Recientemente se ha excavado una porción de la Plaza de la Merced, popularmente conocida como la del Lago. En ella, aparte de un estupendo tramo del decumano máximo, una de las vías que recorría la urbe de este a oeste, se han encontrado los vestigios de una casa cartaginesa que fue incendiada en el momento en el que las tropas de Escipión conquistaron la ciudad. Subir al abandonado Castillo de los Moros, pendiente de urgente restauración, significa encaramarse al cerro desde el que Publio Cornelio Escipión coordinó la compleja operación militar, por tierra y mar, que desembocaría en la toma de la población. Intentar recorrer las cinco colinas descritas por Polibio y Tito Livio, llevando a estos autores en el alma, es una experiencia que recomendamos al viajero ávido de emociones.
Aconsejamos ascender a la colina del Molinete, antiguo Arx Asdrubalis, donde el fundador de la ciudad erigiera su fastuoso palacio (del cual aún no se han hallado rastros). Allí hay un parque arqueológico que nos ofrece una excelente panorámica de la ciudad, a la par que indagar en busca de restos desde la cultura púnica, con un templo cartaginés mantenido con culto también por los romanos dedicado a la diosa Atargatis hasta la entrada de un refugio antiaéreo construido en plena Guerra Civil. Asomándonos a la zona nueva de la población, al norte, sobre las murallas que en el siglo XVI se levantaran por orden de Carlos I, conviene tener presente que aquello era un almarjal, una laguna salada conectada con el mar, y que hasta finales del XIX y comienzos del XX no fue desecado. Vadeando esa laguna salada, algo que los púnicos consideraban imposible, un comando de legionarios de Escipión consiguió escalar los muros por una zona cercana a esta colina y sorprender por la espalda a los defensores cartagineses, que, confiados en que la laguna protegía este flanco, concentraron su defensa en el istmo que guardaba la actual Muralla Púnica y en la zona del puerto, desde donde eran atacados por la flota romana.

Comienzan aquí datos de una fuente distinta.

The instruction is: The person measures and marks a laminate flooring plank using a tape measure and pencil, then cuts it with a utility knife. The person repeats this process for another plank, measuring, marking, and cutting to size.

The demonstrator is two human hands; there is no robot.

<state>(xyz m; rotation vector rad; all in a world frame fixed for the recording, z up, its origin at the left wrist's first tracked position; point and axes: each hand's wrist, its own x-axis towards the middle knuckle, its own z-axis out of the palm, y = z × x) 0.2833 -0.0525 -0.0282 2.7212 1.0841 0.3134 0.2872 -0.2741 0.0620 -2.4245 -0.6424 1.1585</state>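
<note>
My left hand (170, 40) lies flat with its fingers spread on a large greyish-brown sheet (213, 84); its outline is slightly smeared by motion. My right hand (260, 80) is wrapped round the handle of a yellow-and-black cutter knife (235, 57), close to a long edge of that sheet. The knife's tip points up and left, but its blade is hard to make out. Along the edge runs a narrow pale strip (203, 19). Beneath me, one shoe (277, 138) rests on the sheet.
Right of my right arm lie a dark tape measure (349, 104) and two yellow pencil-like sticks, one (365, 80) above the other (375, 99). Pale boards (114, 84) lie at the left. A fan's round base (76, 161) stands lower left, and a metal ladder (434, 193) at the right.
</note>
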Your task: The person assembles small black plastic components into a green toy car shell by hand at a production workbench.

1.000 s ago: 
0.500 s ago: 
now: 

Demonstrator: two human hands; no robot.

En 1990 un grupo de cartageneros, enamorados de su ciudad y de la milenaria historia de la misma, idearon un festejo mediante el que se conmemoraran los hechos acontecidos desde la fundación de la ciudad por Asdrúbal hasta su conquista por Escipión. Nacieron, así, las Fiestas de Cartagineses y Romanos. En los poco menos de 30 años que vienen celebrándose sin interrupción, en la segunda quincena de septiembre, han conseguido ser declaradas de Interés Turístico Internacional.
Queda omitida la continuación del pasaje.